There is a spoiler for 3.01, "The Two," in this part.

Thanks for reading!

~Jennifer

You were never supposed to last this long in the business.

Most field agents don't live to see retirement age, especially those from your generation.  Most of the men you trained with at the Farm left years ago.  Some grew older and resigned their positions for a desk job so they could live to see grandchildren someday.  Others never got the chance, dying in some remote corner of the world, leaving a mourning family and a shining star in their place.

You were told the risks, of course, as you signed your life away in the first of many nondisclosure agreements.  Death was a distinct possibility, they admitted, but you would die a patriot, a noble hero dying for the cause of man and country.

Sometimes when you were out on a mission you imagined what your funeral might be like.  You knew it was morbid, but you couldn't help but imagine all the different possible scenarios—who would be in attendance, how they would be handling their loss.  Would it matter that you had died?  Would they really feel a void where your presence had once been?

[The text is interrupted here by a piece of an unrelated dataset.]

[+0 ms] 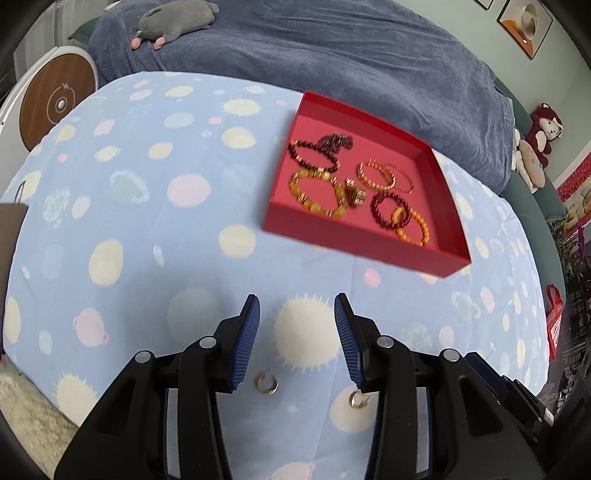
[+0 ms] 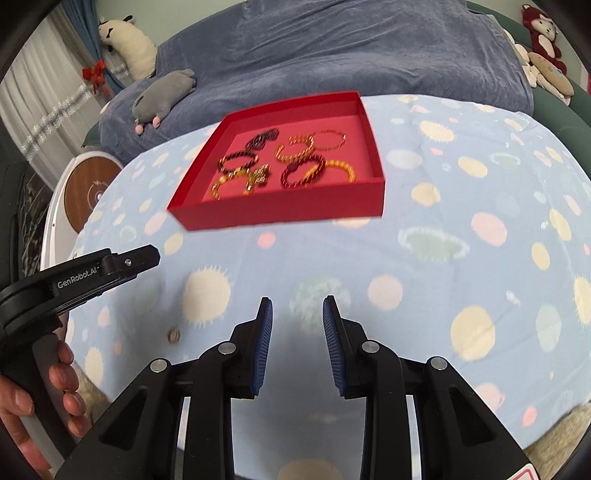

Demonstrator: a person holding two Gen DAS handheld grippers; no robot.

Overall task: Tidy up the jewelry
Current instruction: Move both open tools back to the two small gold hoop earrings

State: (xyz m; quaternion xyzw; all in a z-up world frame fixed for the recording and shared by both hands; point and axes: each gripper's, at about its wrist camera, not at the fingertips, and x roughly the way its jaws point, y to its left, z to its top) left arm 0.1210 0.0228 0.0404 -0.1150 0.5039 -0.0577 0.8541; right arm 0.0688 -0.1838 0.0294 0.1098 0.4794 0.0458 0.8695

On a mission in East Germany you concentrated on your wife and daughter's faces, finding that this helped you ignore the searing pain in your arm and leg and the cold ground beneath you.  Years later you recalled the last time you had seen your daughter, sullen-faced because you wouldn't let her attend a rock concert on a school night, to help distract you from the blistering heat and mosquitoes that plagued you while you waited for extraction.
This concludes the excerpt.